Please repeat, exactly as they stand, the line containing "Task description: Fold" and the lines after it through the final line of the listing below, minus pictures.

***

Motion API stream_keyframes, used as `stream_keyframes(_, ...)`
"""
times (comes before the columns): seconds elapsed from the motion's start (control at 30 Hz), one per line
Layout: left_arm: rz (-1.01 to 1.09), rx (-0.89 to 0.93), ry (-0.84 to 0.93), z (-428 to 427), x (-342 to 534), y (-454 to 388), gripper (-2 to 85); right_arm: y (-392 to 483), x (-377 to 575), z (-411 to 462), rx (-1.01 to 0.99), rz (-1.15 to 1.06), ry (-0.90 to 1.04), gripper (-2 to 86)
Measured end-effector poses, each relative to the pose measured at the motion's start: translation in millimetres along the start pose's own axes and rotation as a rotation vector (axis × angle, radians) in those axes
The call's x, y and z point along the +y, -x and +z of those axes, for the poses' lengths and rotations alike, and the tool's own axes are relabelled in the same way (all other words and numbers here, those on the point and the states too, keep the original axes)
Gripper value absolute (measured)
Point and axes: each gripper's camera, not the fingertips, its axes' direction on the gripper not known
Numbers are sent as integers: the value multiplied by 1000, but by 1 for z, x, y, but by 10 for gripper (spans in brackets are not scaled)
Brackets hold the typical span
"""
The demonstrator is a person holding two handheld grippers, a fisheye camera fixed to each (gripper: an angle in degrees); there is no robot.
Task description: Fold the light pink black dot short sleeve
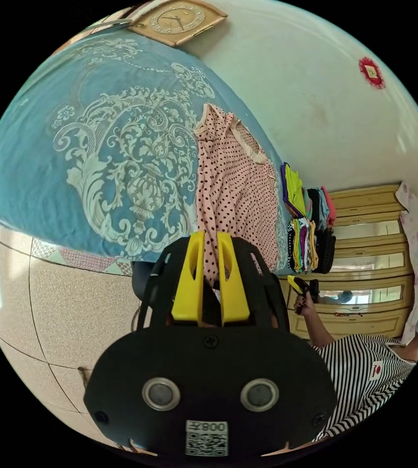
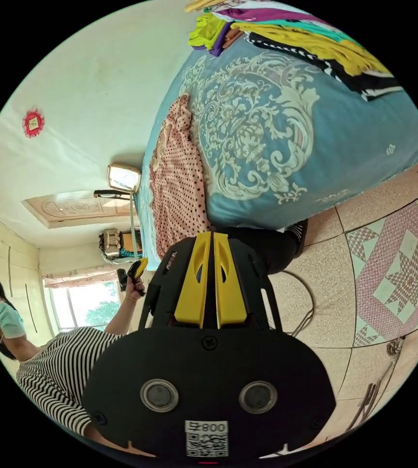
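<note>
Jaws of the left gripper [image 1: 211, 248] stand narrowly apart with the hem of the pink dotted shirt [image 1: 231, 180] between them; whether they pinch it I cannot tell. Beyond them the shirt lies flat on the blue bedspread [image 1: 72, 161]. Right gripper [image 2: 211, 248] is nearly closed, empty, the shirt just past its tips. Folding looks barely begun; next, a firm hold on the hem.

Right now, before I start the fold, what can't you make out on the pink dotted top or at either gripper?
- Light pink, black-dotted short-sleeve top: in the left gripper view its near edge runs behind the left gripper, so grip contact is hidden.
- Same top in the right gripper view: the right gripper body covers its lower end; the sleeves are bunched, so their layout is unclear.
- Stack of folded clothes: too small to tell the items apart.
</note>
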Motion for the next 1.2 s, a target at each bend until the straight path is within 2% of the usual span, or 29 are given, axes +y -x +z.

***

**Output below**
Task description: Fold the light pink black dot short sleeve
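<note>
Jaws of the left gripper [image 1: 211, 248] stand narrowly apart with the hem of the pink dotted shirt [image 1: 231, 180] between them; whether they pinch it I cannot tell. Beyond them the shirt lies flat on the blue bedspread [image 1: 72, 161]. Right gripper [image 2: 211, 248] is nearly closed, empty, the shirt just past its tips. Folding looks barely begun; next, a firm hold on the hem.

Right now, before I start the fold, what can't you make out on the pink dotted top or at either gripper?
- Light pink, black-dotted short-sleeve top: in the left gripper view its near edge runs behind the left gripper, so grip contact is hidden.
- Same top in the right gripper view: the right gripper body covers its lower end; the sleeves are bunched, so their layout is unclear.
- Stack of folded clothes: too small to tell the items apart.
</note>
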Motion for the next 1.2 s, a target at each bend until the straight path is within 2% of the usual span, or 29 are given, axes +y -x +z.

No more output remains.